Included at the bottom of this post is a modified email that was forwarded to us with the warning that this “Cox” email is a Hoax. Neither Cox — nor any other legitimate organization — will ever ask or insist that you provide your account login details over the Internet. So please, do not respond to such emails “from” Cox.net claiming to require you to enter your user name and password.
But there is an additional risk from these insidious emails. I mentioned that the fake Cox Account warning message copied below is modified — by me. I added “###” throughout the message, marking every place where there was a hotlink; “Cox.net”, the sender email address, the Reply-To address. (You normally see these hotlinks underlined and colored (often blue).
The “Cox.net” hotlink URL even looked* legitimate:
http: // cox dot net /
I added spaces to prevent this U R L from ‘becoming’ a live virus. And that’s the point here; I don’t know what would happen if you clicked on the Cox.net hotlink in the original email, and I do not want to know. At least not at the risk of infecting my computer. It might only be a spoof site, its owner hoping you will indeed enter your Cox account details. It could also be a site which would attempt to plant a “worm” or “Trojan Horse” malware on your computer just by your visiting the website.
So please be careful, even especially, if you decide to post warnings about suspicious emails.
- Make sure that you do not forward a live hotlink of any sort: URL or email address, etc. Any hotlinks should be deactivated or “denatured.”
- If you don’t know how to do that, do not paste a suspicious email into your own hoax warning email or you will be unwittingly propagating the malware risk for the hackers.
- Best Practice: better to just describe the email rather than trying to detoxify the (copy of the) suspicious email.
So fellow e-citizens, be safe, be careful, be aware. Any hotlink in a suspicious email is potentially poison. It’s a nasty e-world out there.
[*FYI, to “look” at the Cox.net hotlink (using Windows), I right-clicked -> ‘copy link link location’, then pasted into a simple text program (wordpad) so I could see the actual URL. I then did a (Google) search on “Cox net” <- just like that, to see what came up. What I found:
- cox.net is a legitimate address suffix, but preceded by https//
- there are also several cox.com addressses
Clearly someone was pretty smart to grab the http (without the S (for “secure socket layer” I think)) Cox.net web address (URL) and have no doubt set up an official looking site. Smart on their part, dumb on Cox’s part not to have locked that URL in a safe place.

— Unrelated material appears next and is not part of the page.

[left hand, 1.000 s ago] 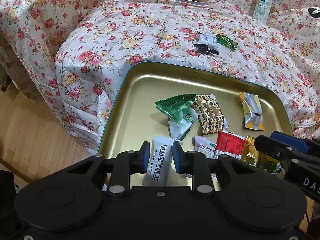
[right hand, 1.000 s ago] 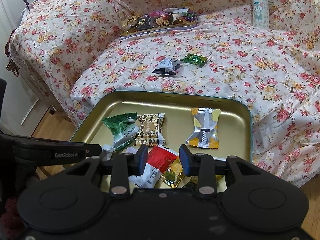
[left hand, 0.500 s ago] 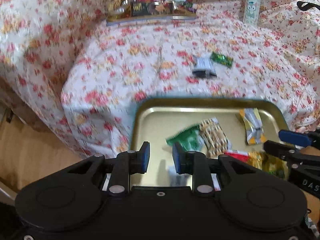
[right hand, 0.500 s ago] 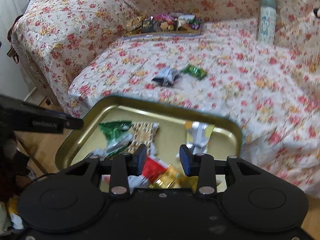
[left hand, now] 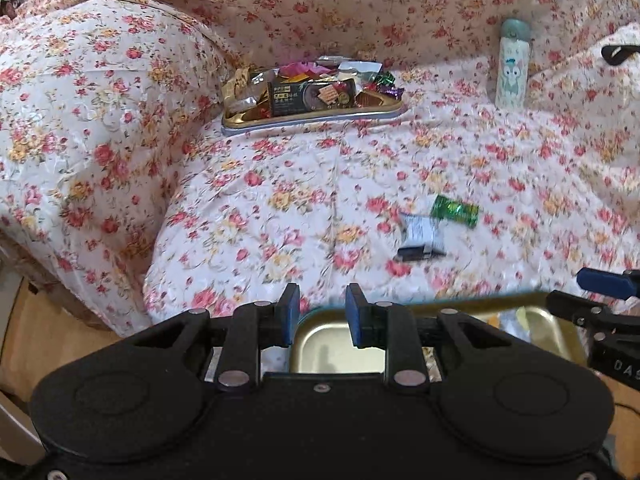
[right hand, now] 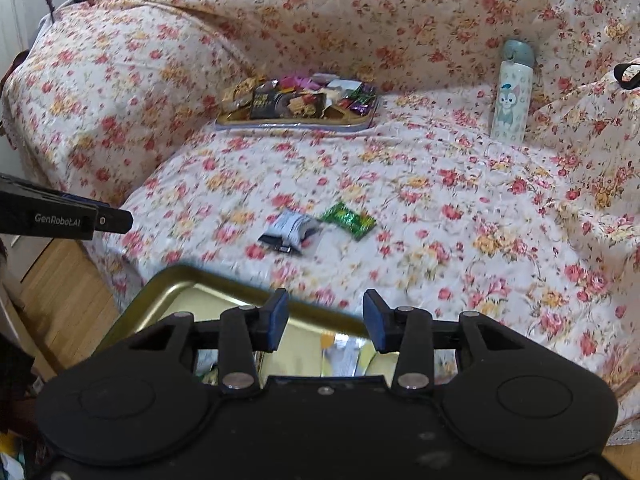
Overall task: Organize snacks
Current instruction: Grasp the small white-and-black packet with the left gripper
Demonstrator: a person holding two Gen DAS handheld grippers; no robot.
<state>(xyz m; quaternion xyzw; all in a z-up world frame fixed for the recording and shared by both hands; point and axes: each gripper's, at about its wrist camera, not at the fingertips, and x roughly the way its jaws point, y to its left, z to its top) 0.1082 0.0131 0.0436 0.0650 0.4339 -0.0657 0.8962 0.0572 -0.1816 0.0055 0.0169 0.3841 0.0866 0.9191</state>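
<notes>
1. Gold near tray [left hand: 336,344] sits at the floral sofa's [left hand: 280,208] front edge, a few packets inside.
2. Black-and-white packet [right hand: 290,232] and green packet [right hand: 349,220] lie side by side on the seat.
3. Far tray [left hand: 312,118] holds heaped snacks.
4. Left gripper [left hand: 322,312] is empty, jaws slightly apart.
5. Right gripper [right hand: 325,320] is opening, empty.

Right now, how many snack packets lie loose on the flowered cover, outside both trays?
2: a green packet and a black-and-white packet beside it, mid-cover. Others may be hidden.
</notes>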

There is another giveaway that this is a bogus email: the reply-to email address does not have a legitimate cox.net suffix: “wildblue,net.” The From address is, of course, a hoax; the email was not really sent from ###og1101 at cox.net]

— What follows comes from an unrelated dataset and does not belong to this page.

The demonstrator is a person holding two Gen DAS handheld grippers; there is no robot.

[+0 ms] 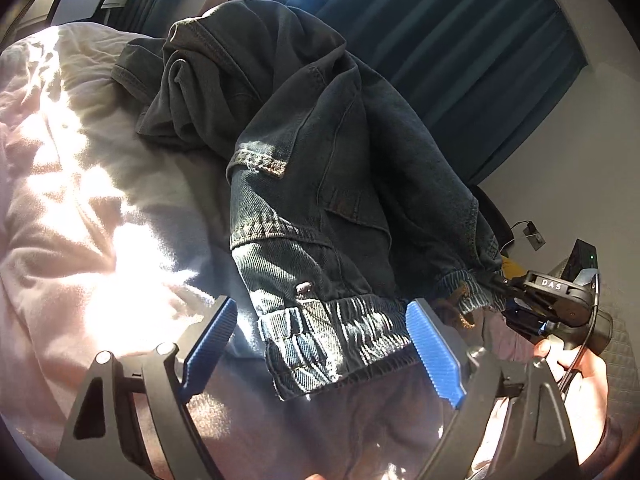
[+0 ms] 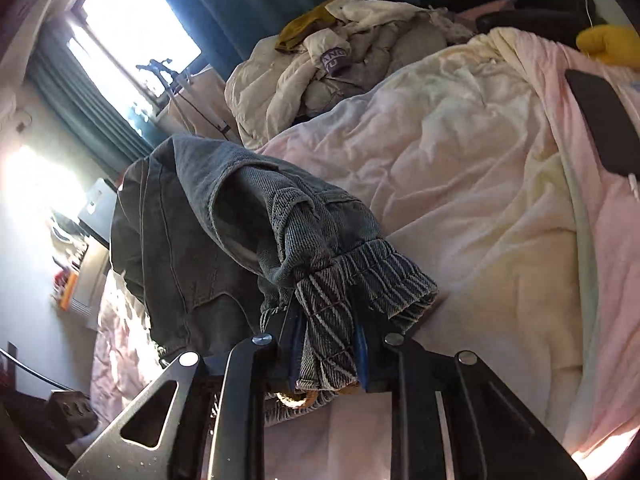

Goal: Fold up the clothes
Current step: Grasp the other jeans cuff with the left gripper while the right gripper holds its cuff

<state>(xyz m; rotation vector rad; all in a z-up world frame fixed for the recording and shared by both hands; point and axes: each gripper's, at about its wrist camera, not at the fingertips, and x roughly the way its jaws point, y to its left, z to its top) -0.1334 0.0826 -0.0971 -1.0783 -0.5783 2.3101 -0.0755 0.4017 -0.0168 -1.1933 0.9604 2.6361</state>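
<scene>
A pair of dark denim jeans (image 1: 320, 140) lies crumpled on a pink duvet (image 1: 80, 200), with its elastic waistband toward me. My left gripper (image 1: 326, 344) is open, its blue pads (image 1: 436, 352) standing either side of the waistband without pressing it. My right gripper (image 2: 326, 320) is shut on the bunched waistband corner of the jeans (image 2: 192, 240), which is lifted off the duvet (image 2: 480, 200). In the left wrist view the right gripper (image 1: 500, 282) pinches that corner at the right, with a hand (image 1: 580, 364) on its grip.
A heap of cream and mustard clothes (image 2: 320, 68) lies at the bed's far end. A flat black device (image 2: 600, 124) and a yellow object (image 2: 612, 44) sit on the right side. Blue curtains (image 1: 460, 40) and a bright window (image 2: 132, 32) stand behind.
</scene>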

HOAX EMAIL EMAIL MESSAGE “From” COX — hotlinks removed
From: “COX.net” <###email@example.com>
Date: December 7, 2014 at 12:36:00 PM EST
Reply-To: ###firstname.lastname@example.orgDear Subscriber,
Due to the incessant rate of Spam, we are currently upgrading our ###COX.net with a hard spam protector, as such all ###COX.net users must respond to this email immediately. Failure to comply with the above instruction will immediately render your email ACCOUNT deactivated from our database.